I have worked with C, C++, Java, Ruby, Python and Javascript/NodeJs. I really like Python and Ruby as general programming language and for creating prototypes, but I would definitely use Erlang for any real backend project.
> My personal dream endgame would be a dynamic language, such as Python or Ruby, that includes the concurrency features such as goroutines and channels. Directly as language features.
Clojure is dynamic and has goroutine and channel constructs through core.async.
> I don't understand why people like go. It seems to be missing a lot of features and be pretty ugly and painful.
In other words, you have been reading about it, but never tried to learn it.
Go is incredibly easy to learn and prevents bugs and cruft as much as possible, makes writing documentation and testing painless and has good performance and concurrency support.
It also has a friendly, practically-minded community.

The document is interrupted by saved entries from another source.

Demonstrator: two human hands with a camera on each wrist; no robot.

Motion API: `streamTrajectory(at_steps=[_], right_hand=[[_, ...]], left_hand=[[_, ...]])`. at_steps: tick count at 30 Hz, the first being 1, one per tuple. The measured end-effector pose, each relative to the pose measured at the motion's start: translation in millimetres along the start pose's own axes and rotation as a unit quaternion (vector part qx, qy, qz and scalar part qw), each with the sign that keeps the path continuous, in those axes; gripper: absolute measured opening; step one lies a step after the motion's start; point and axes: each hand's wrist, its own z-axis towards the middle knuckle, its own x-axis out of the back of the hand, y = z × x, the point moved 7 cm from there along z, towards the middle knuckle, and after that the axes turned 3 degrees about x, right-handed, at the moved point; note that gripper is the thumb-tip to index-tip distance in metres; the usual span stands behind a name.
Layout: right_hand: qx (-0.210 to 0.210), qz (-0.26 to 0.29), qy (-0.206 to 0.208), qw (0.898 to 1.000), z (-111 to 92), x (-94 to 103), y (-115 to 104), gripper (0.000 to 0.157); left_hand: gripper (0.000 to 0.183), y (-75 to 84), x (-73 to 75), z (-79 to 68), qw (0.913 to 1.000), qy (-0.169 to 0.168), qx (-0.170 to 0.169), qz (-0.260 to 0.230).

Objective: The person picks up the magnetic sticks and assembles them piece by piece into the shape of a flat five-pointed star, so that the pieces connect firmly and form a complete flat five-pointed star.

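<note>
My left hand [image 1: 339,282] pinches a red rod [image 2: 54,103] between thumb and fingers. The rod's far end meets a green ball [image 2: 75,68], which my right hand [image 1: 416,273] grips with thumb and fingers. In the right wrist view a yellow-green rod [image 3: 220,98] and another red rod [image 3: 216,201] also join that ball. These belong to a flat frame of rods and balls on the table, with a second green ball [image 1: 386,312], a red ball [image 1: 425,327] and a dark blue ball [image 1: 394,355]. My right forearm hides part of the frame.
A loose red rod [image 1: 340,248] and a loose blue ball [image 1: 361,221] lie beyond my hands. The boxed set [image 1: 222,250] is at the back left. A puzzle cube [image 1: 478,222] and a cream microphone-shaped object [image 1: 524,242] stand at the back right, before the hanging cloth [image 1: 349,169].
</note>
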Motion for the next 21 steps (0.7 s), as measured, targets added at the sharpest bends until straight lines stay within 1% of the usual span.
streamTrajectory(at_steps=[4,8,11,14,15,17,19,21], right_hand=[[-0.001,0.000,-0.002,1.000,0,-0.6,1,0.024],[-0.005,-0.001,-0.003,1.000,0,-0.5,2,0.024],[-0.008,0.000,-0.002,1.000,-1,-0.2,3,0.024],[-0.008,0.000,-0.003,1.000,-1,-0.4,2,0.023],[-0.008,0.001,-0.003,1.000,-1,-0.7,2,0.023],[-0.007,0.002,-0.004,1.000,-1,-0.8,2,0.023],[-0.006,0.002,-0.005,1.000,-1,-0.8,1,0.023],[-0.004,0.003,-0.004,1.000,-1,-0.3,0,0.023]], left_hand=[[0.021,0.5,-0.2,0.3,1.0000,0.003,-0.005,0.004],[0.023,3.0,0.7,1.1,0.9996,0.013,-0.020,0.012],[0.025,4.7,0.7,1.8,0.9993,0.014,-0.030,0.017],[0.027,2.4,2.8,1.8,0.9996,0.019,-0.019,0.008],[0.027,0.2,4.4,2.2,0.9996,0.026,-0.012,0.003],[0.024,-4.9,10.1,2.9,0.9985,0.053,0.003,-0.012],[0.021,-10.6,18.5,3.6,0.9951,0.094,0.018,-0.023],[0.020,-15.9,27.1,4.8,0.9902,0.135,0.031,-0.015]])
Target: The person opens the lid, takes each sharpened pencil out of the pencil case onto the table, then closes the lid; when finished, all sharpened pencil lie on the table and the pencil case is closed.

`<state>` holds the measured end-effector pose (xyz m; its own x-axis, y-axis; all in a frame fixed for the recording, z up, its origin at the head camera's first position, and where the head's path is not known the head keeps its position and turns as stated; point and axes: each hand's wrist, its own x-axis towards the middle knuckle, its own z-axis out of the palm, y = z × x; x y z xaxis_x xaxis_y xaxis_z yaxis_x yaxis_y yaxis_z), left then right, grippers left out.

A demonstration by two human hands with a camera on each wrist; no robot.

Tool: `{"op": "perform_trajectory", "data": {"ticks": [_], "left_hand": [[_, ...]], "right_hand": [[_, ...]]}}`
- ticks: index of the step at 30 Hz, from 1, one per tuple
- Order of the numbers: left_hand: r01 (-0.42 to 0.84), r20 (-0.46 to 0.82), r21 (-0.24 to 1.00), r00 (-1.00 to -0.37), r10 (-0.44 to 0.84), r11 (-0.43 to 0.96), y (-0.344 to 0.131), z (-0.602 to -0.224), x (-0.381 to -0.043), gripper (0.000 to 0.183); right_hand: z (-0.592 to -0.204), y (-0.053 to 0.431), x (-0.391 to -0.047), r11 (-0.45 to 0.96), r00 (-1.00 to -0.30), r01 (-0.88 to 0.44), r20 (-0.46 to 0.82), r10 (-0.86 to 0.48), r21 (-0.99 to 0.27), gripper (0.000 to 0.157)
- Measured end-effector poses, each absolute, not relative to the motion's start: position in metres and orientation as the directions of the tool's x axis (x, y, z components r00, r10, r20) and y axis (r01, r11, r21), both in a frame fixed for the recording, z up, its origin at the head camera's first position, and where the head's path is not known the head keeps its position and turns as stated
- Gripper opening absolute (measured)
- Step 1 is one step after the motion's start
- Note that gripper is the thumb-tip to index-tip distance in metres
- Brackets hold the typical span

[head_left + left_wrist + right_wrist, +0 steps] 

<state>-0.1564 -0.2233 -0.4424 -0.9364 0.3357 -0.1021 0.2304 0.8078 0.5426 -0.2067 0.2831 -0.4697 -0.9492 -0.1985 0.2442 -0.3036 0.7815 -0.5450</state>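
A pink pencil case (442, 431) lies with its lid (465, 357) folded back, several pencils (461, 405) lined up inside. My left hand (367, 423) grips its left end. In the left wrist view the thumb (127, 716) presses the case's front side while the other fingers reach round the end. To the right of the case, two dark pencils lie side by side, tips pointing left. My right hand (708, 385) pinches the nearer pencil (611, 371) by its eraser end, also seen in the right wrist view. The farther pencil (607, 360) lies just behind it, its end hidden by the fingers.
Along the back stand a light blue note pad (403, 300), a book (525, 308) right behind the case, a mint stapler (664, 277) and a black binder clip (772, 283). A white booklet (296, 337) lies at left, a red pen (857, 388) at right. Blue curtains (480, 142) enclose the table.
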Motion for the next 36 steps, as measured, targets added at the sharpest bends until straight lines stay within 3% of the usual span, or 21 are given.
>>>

People like Go because of all the things Go does well. Here is a few examples:
* benefits of static typing at low cost to the programmer thanks to type inference and duck-typing,
* intuitive and easy-to-use concurrency model based on channels and go routines,
* functions as first-class objects,
* very good performance,
* clean, concise and simple syntax,
* novel, low-overhead approach to build configuration based on the convention-over-configuration principle (your import statements express all there is to know about how to build your software),
It basically takes all of the best parts from C++, Java, and Python, and fixes their bad parts. This has proved to be exactly what back-end and distributed systems developers have been screaming for.
I tried to like Go. I was allured by the native compilation and quite low memory footprint while still being quite high level, but I just can't. I can't stand it forces you to use K&R style. I can't stand the verbose error handling. I can't stand the inconsistency in the built-in types and libraries. I hate that unused variables and imports are a compile error which is just stupid and kills all the fun in programming. To me Go feels like a reincarnation of Fortran 77 with all the restrictions it imposes. There are some good and cool things about Go, no doubt about it but it many places it's just too cumbersome which is unforgivable in this day and age.
I'd argue placing error handling in a spotlight is a feature, not a bug.
Years of hiding error handling resulted in cultural biases that sanction focus on features without sufficient consideration for failure modes and unexpected conditions. Merely throwing an exception when something goes wrong may give you a peace of mind, but often leads to software which isn't robust against simple failures.
Similarly I would argue that lack of many OOP constructs is a feature as you can't over complicate stuff with class hierarchy and what not.
As to unused variables being compile error I guess it's good for big project but it would drive me crazy if GCC throws that in C code instead of a warning for my home projects as there is often a lot of tweaking and being forced to remove the imports between quick test runs would be very time-consuming.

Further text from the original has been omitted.